RunPod Global Networking Explained | Generated by AI
Question: What does the RunPod “GPU Location / Enable Global Networking” section mean — specifically the Internal hostname, Private IP address, and the toggle?
Answer:
This is RunPod’s pod networking configuration. Here’s what each field means:
GPU Location — the physical datacenter region where your pod is running (e.g., US-TX, EU-RO). Relevant for latency and data residency.
Enable Global Networking — a toggle that, when enabled, gives your pod:
Internal hostname
A stable DNS name within RunPod’s private network, like:
<pod-id>-<port>.proxy.runpod.net
This lets other pods (or RunPod’s infrastructure) reach your pod by name rather than by a dynamically assigned IP. Useful for multi-pod setups — e.g., an inference pod calling a preprocessing pod.
Private IP address
A stable RFC-1918 IP (like 10.x.x.x) assigned within RunPod’s internal VXLAN/overlay network.

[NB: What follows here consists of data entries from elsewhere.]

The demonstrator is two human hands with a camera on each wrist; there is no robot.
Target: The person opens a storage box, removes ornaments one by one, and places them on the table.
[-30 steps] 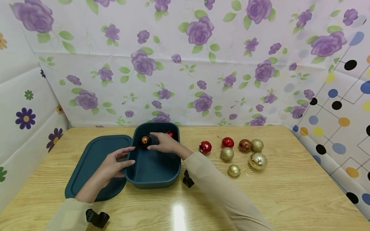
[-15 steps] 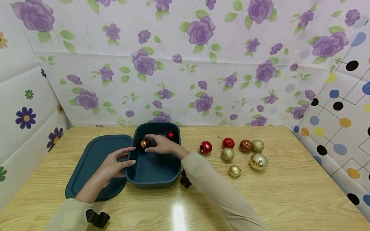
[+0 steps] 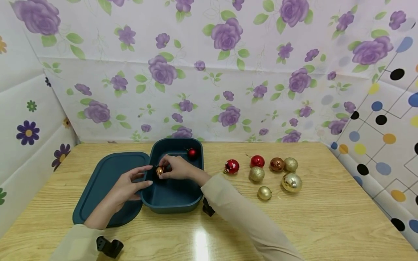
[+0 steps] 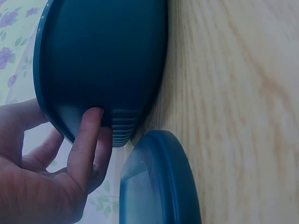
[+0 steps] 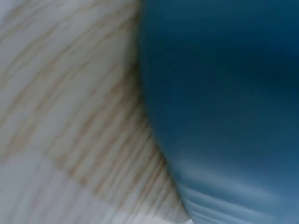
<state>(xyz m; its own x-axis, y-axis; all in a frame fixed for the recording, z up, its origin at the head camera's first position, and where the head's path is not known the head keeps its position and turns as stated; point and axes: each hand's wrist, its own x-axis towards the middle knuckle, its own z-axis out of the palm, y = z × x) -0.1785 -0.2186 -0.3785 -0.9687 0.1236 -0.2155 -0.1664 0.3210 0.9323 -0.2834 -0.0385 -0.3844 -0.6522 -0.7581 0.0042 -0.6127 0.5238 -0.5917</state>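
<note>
Scanning from the left, I see the dark teal lid (image 3: 104, 185) lying flat on the wooden surface (image 3: 294, 224), its long axis running from the near edge toward the back wall. My left hand (image 3: 128, 186) rests partly over the lid with fingers fairly straight and relaxed, the fingertips touching the left wall of the teal box (image 3: 173, 203); the left wrist view shows those fingertips (image 4: 91, 121) pressed against the box's outer wall, gripping nothing. The box stands just right of the lid, touching it, its long axis also running near to far.

Inside it, my right hand (image 3: 177, 168) pinches a copper bauble (image 3: 159, 170) close to the left inner wall. One red bauble (image 3: 192, 153) lies in the far right corner of the box.

Further right, six baubles sit loose on the surface: two red, one copper, three gold. So I count eight baubles in all, one lid, one box.

Compared with a second ago, the right hand and its copper bauble have come lower and nearer in the box, and the red bauble in the corner is now uncovered. The left hand has stayed where it was.
</note>
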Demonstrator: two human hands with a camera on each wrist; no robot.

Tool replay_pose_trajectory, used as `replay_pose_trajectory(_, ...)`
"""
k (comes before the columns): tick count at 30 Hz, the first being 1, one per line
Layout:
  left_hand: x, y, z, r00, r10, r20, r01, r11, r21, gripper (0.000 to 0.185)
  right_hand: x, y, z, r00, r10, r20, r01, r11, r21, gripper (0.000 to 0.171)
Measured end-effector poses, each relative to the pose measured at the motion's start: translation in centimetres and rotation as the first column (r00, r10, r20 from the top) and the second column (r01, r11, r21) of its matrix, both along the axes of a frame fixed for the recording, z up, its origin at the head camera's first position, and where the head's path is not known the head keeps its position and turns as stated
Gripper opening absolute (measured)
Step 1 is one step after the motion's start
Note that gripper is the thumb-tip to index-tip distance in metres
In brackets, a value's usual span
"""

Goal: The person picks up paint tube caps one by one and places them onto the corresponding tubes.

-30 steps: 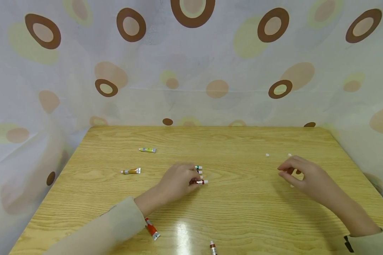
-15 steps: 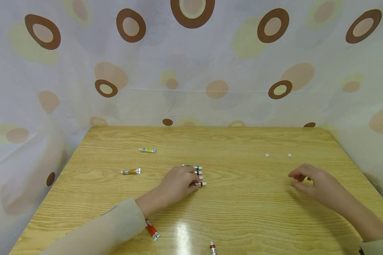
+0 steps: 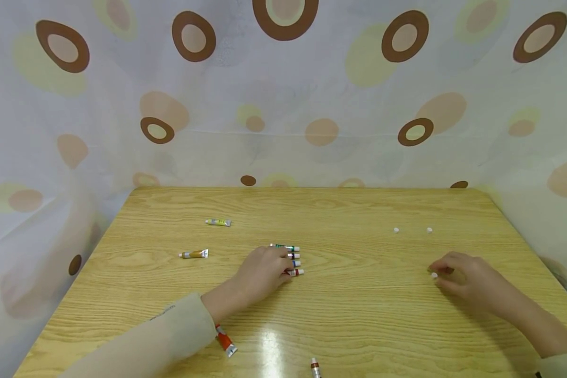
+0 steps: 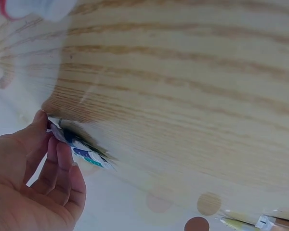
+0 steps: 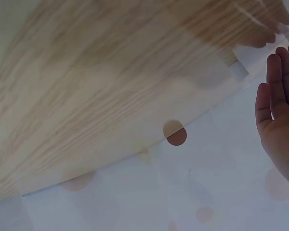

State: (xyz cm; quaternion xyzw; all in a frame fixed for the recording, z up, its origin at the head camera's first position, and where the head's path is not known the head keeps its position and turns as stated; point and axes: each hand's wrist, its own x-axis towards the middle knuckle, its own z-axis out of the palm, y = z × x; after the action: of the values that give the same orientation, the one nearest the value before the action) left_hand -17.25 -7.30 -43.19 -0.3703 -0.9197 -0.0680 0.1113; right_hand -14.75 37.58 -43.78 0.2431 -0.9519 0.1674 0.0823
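In the head view, a person's left hand (image 3: pixel 263 273) lies over four small tubes set side by side on the wood-grain tabletop (image 3: pixel 354 315). Their white caps point right: a green-banded tube (image 3: pixel 285 248) is farthest back, then a dark-banded tube (image 3: pixel 293 256), a blue-banded tube (image 3: pixel 296 264) and, nearest, a dark red tube (image 3: pixel 295 272), on which the left thumb and fingers are clamped. Printing shows on the green-banded tube, too small to read. To the left lie a yellow-green tube (image 3: pixel 218 222), its lettering equally unreadable, and an ochre tube (image 3: pixel 193 254). An orange-red tube (image 3: pixel 226 341) is partly under the left sleeve (image 3: pixel 175 331), and a brown-banded tube (image 3: pixel 315 367) is cut by the bottom edge. The right hand (image 3: pixel 474 281) bends its fingers and thumb around a small white piece (image 3: pixel 434 275); whether they pinch it I cannot tell. Two more white pieces (image 3: pixel 413 230) lie farther back. Behind hangs a sheet (image 3: pixel 283 79) printed with circles.

In the left wrist view, the thumb and fingers meet at the tube ends; purple and green label patches show, their writing illegible. At lower right, one tube carries a white label with a blurred dark mark.

In the right wrist view, the right fingers stand at the edge, their tips partly cut off.
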Motion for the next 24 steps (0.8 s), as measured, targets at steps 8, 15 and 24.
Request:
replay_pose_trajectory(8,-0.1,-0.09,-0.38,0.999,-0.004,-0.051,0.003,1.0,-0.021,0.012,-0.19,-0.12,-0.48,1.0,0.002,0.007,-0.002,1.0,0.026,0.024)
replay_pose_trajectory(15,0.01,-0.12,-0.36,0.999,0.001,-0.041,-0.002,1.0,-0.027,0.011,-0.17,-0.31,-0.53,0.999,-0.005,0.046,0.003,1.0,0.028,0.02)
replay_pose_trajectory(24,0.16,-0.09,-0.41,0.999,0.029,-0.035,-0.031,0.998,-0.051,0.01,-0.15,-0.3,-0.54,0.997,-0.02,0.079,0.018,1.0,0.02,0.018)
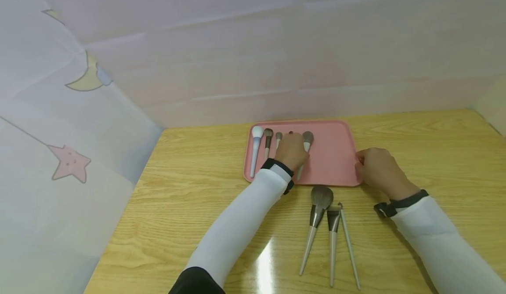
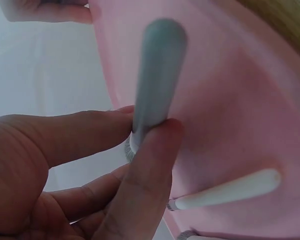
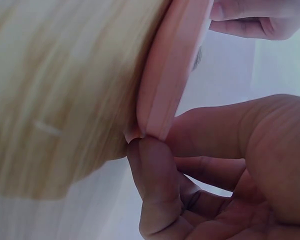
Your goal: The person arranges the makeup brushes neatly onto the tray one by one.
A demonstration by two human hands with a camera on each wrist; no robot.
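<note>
Fingers of our left hand [image 1: 292, 150] pinch a grey-handled brush [image 2: 157, 75] low over the pink tray [image 1: 336, 153], lining it up beside the brushes already lying there; our right hand [image 1: 375, 166] grips the tray's edge to steady it.

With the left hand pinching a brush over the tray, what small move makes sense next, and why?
Probably lower the brush flat onto the pink tray and let go. The left hand pinches its handle over the tray, next to the brushes already lying in a row. The right hand holds the tray's edge, and three brushes wait on the table.
</note>
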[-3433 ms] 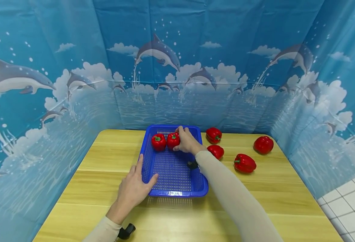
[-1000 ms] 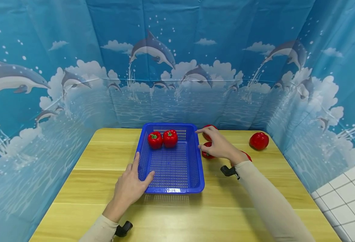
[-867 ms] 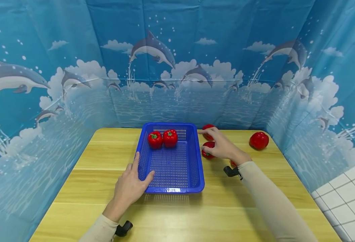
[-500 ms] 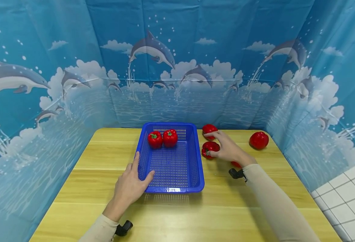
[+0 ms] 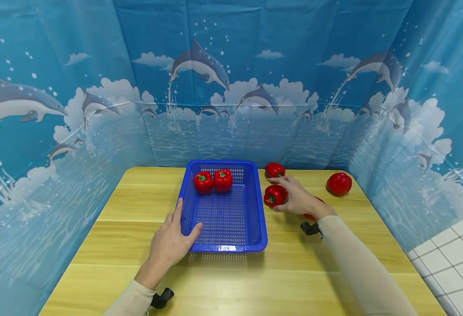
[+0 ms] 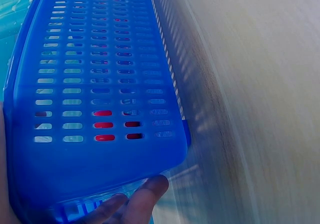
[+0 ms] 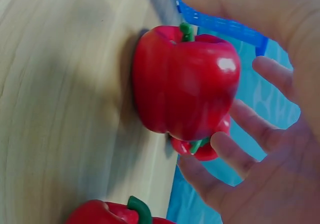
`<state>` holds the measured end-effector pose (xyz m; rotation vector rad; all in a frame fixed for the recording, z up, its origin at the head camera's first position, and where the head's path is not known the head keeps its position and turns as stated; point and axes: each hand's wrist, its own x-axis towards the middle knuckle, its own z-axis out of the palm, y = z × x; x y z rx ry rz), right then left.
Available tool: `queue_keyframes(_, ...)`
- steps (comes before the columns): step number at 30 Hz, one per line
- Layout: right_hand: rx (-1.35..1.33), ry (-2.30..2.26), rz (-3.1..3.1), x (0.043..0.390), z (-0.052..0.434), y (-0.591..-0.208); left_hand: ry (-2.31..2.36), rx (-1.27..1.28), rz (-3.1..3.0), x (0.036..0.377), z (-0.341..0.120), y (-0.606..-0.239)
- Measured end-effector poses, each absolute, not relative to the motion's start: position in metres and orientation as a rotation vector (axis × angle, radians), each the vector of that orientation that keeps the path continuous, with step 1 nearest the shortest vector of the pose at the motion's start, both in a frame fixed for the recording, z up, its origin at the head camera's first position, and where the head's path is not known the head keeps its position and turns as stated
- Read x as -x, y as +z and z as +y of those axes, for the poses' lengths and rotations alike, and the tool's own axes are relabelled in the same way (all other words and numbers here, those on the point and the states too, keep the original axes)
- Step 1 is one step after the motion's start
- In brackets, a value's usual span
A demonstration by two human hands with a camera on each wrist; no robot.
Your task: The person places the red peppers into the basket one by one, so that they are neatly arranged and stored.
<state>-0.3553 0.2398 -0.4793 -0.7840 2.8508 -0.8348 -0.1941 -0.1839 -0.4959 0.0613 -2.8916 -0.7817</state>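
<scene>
A blue plastic basket (image 5: 221, 219) stands at mid-table with two red bell peppers (image 5: 203, 182) side by side at its far end. My left hand (image 5: 170, 241) holds its near left corner, thumb over the rim and fingers (image 6: 142, 199) along the outer wall. Right of the basket, my right hand (image 5: 297, 197) is spread around a red bell pepper (image 5: 276, 195) lying on the table. In the right wrist view its fingers (image 7: 235, 156) are apart, fingertips close to that pepper (image 7: 185, 81), whose green stem points toward the basket.
Another bell pepper (image 5: 275, 170) lies behind the one at my right hand. One (image 5: 339, 183) sits near the table's far right corner, and one (image 5: 309, 217) is partly hidden under my right wrist. A dolphin-print curtain (image 5: 231, 127) closes off the table's back.
My right hand has let go of a pepper in the basket and moved out to the right, over the peppers there. Lately it has drawn slightly further right and lower. My left hand stays put.
</scene>
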Motion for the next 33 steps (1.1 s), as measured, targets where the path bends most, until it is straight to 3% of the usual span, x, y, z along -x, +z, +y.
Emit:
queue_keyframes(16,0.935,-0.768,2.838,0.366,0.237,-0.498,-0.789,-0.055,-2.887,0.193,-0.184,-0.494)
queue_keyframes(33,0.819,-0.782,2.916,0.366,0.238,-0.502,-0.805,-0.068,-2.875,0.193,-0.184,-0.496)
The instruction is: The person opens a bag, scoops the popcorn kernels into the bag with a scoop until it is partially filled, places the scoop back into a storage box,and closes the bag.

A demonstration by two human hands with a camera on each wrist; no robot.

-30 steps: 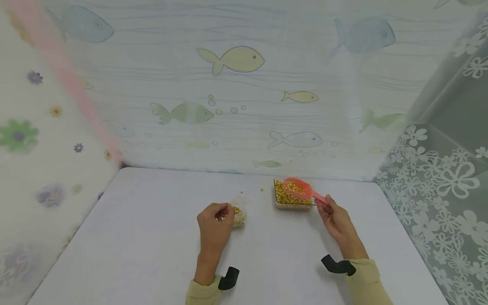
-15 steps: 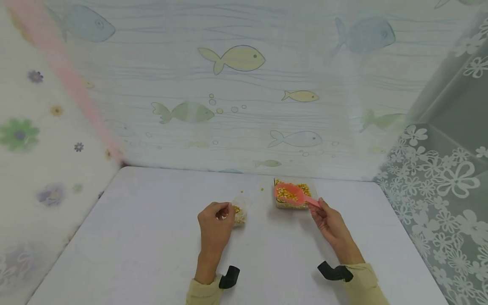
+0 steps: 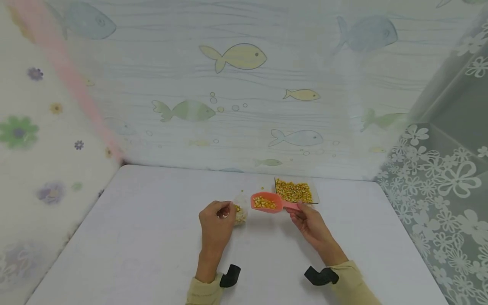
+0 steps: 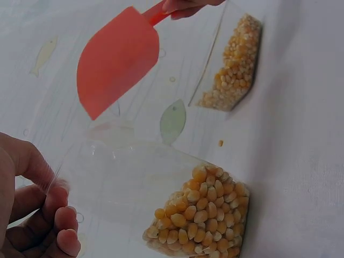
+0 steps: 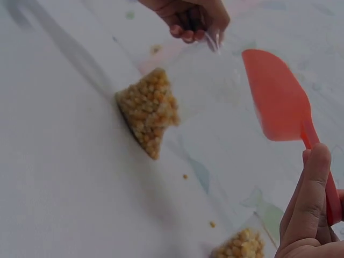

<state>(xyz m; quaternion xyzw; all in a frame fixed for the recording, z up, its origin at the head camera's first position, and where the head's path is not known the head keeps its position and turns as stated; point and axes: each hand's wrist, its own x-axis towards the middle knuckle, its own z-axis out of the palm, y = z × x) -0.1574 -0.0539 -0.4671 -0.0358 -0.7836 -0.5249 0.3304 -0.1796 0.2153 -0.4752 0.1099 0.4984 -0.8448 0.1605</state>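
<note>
My left hand [image 3: 216,222] pinches the upper edge of a clear plastic bag [image 4: 118,172], holding its mouth up. Corn kernels [image 4: 201,215] fill the lower part of that bag, which stands on the table. In my right hand [image 3: 314,226] I grip the handle of a coral-red scoop [image 3: 267,202] loaded with corn kernels. The scoop hangs level above the table, just right of the bag and apart from it. Behind and to its right is a clear square container [image 3: 316,195] with more corn kernels; the left wrist view shows its transparent side.
Two loose kernels [image 4: 220,143] lie on the white table [image 3: 152,237] behind the bag and container. A fish-patterned curtain [image 3: 244,127] rises at the table's far edge. Flowered cloth [image 3: 45,169] hangs at left, lace-like flowered sheeting [image 3: 438,190] at right.
My right hand has carried the scoop, filled with kernels, leftward from above the container to beside the bag. My left hand keeps its pinch on the bag and has hardly moved.
</note>
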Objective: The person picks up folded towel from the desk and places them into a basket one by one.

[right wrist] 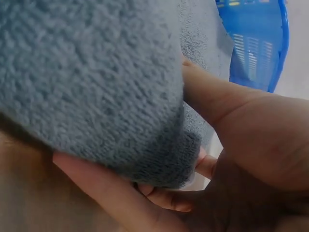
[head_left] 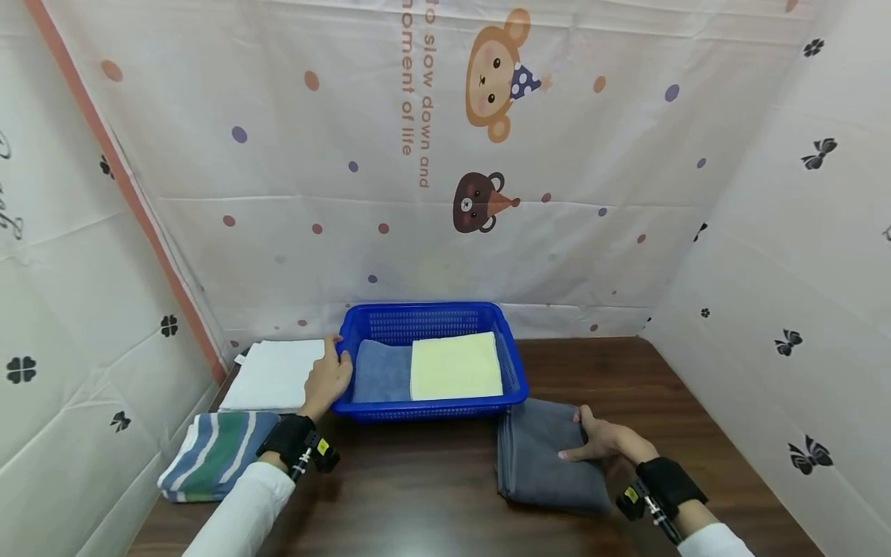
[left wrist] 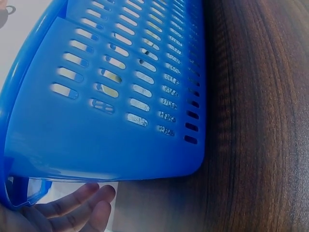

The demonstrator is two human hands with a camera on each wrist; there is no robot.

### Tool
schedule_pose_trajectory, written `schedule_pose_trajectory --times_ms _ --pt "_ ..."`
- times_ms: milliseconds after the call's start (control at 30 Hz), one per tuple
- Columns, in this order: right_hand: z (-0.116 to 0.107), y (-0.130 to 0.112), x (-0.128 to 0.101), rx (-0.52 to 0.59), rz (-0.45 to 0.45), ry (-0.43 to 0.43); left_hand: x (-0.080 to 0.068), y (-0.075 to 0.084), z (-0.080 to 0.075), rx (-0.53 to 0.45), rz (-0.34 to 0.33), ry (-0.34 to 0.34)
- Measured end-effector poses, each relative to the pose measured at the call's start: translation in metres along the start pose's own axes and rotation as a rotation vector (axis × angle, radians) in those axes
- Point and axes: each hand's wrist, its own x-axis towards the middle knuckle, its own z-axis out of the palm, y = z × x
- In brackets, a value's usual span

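Observation:
A blue slotted basket (head_left: 511,363) stands mid-table, holding a folded blue towel (head_left: 381,373) and a folded pale yellow towel (head_left: 455,365). My left hand (head_left: 336,363) grips the basket's left rim, thumb over the edge; in the left wrist view its fingers (left wrist: 82,208) curl beneath the rim of the basket (left wrist: 111,96). A folded grey towel (head_left: 539,460) lies on the table in front of the basket's right corner. My right hand (head_left: 583,437) pinches its right edge. In the right wrist view the grey towel (right wrist: 96,82) sits between thumb and fingers (right wrist: 120,198).
A folded white towel (head_left: 271,375) lies left of the basket, and a striped blue-green towel (head_left: 216,452) lies at the table's front left. Patterned fabric walls (head_left: 445,193) close in the back and both sides. Dark wooden table (head_left: 418,487) shows between my arms.

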Motion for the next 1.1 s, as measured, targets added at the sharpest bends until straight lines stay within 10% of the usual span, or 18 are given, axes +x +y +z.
schedule_pose_trajectory --times_ms 400,700,1100 --pt "0.023 -0.004 -0.024 0.09 -0.152 -0.027 -0.001 0.001 0.001 -0.006 0.007 0.003" --pt "0.089 0.041 0.071 0.077 -0.266 -0.06 -0.002 0.0 0.0 -0.003 0.017 0.003" --pt "0.088 -0.115 0.015 0.151 -0.376 0.108 -0.013 0.003 -0.02 0.05 0.0 -0.078"
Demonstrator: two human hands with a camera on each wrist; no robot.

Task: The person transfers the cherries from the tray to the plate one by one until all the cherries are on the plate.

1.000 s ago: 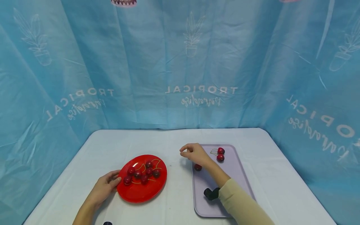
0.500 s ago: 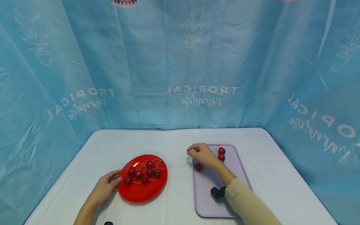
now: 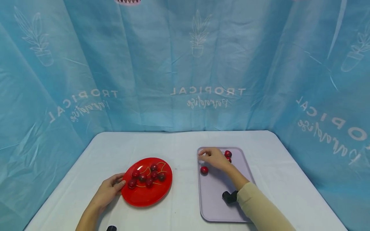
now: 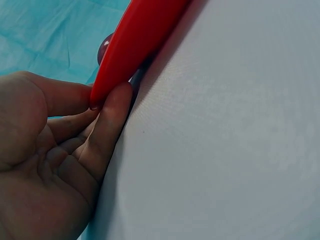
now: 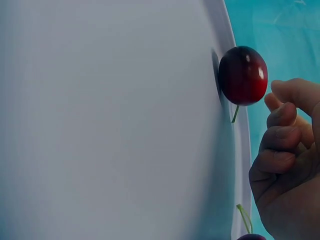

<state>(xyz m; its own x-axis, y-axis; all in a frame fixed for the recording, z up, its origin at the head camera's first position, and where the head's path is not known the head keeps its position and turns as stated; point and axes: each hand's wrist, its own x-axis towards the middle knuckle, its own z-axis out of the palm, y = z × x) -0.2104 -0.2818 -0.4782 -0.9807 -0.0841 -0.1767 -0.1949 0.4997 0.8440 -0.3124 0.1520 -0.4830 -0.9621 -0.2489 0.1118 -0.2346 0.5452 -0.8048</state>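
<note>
My left hand [image 3: 108, 191] pinches the near-left rim of a red plate [image 3: 143, 199], thumb on top and fingers below, as the left wrist view shows. Several dark red cherries [image 3: 148, 182] with stems lie on the plate. Over the far-left corner of a pale lilac tray [image 3: 214, 207] is my right hand [image 3: 214, 158], holding nothing, its fingers loosely bent. A single cherry [image 3: 204, 170] lies just below that hand, near the tray's left edge; in the right wrist view, this cherry [image 5: 243, 75] sits close to the fingertips. Two more cherries [image 3: 228, 154] lie partly behind the hand.
Both plate and tray rest on a white table [image 3: 179, 189], with a strip of tabletop between them. A blue printed curtain [image 3: 185, 64] encloses the back and sides. Black gear [image 3: 229, 197] shows by the right forearm, and a small black piece [image 3: 111, 228] by the left.
My right hand has moved right, from beyond the tray's left edge to over its far-left corner. The left hand keeps its grip on the plate, which stays put.
</note>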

Only reachable from within the RunPod network — not the public internet.
Why it matters for your use case:
| Scenario | Use Global Networking? |
|---|---|
| Single pod, SSH in, run training | No — not needed |
| Multi-pod distributed training (NCCL) | Yes — pods need to find each other |
| Inference pod + separate API gateway pod | Yes |
| vLLM server called by an agent pod | Yes |
If you’re running a single MI300X pod for training (like your nanoGPT runs), you don’t need this. If you’re building a multi-node setup or agent infrastructure where pods talk to each other, enable it and use the internal hostname for service discovery instead of hardcoding IPs.
The private IP is ephemeral without Global Networking enabled — it may change on pod restart. With it enabled, the hostname stays stable across restarts.